Activity> Only the lines of the listing below that run from the line with "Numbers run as" through the line with "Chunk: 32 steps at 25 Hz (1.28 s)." are to be set down, word for word. Pictures stay out.

────

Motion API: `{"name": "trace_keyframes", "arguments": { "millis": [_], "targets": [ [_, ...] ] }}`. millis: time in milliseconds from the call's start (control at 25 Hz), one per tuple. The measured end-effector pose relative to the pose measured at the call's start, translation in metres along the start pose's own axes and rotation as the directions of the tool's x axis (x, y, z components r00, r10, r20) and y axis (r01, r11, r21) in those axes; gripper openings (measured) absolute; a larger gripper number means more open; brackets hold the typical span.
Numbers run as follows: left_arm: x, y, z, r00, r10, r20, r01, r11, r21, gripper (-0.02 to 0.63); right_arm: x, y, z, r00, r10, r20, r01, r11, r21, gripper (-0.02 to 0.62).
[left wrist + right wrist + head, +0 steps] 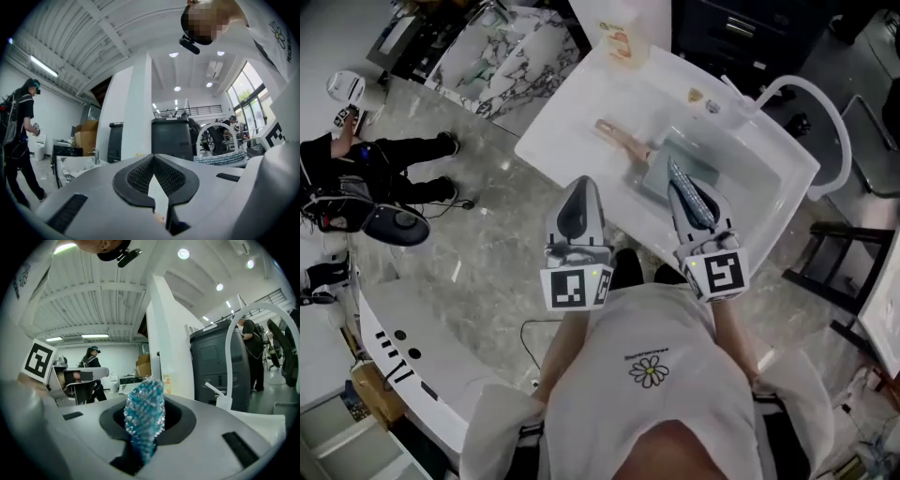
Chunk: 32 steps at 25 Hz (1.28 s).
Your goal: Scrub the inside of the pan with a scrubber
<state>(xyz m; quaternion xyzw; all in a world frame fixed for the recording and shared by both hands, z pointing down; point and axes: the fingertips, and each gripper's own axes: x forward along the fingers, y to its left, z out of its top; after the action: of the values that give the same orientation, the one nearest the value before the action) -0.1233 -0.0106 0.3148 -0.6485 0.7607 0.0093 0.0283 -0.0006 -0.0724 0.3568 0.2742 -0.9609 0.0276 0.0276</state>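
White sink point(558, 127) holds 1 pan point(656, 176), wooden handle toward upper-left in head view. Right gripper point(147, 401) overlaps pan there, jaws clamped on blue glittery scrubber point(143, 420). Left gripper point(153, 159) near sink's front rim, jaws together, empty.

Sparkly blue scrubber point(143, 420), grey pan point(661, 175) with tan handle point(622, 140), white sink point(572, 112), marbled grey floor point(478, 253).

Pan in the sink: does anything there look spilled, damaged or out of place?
Nothing stands out. The pan lies in the white sink with no spill visible; the blue scrubber is clamped in the right gripper.
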Motion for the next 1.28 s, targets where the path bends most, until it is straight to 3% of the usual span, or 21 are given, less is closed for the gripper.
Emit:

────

Output>
Numbers run as follows: left_arm: x, y, z, r00, r10, r20, r01, r11, r21, gripper (-0.02 to 0.63); right_arm: x, y, z, r00, r10, r20, r01, r11, r21, gripper (-0.02 to 0.62).
[left wrist + right wrist + head, +0 steps] 
Chunk: 32 steps at 25 Hz (1.28 s).

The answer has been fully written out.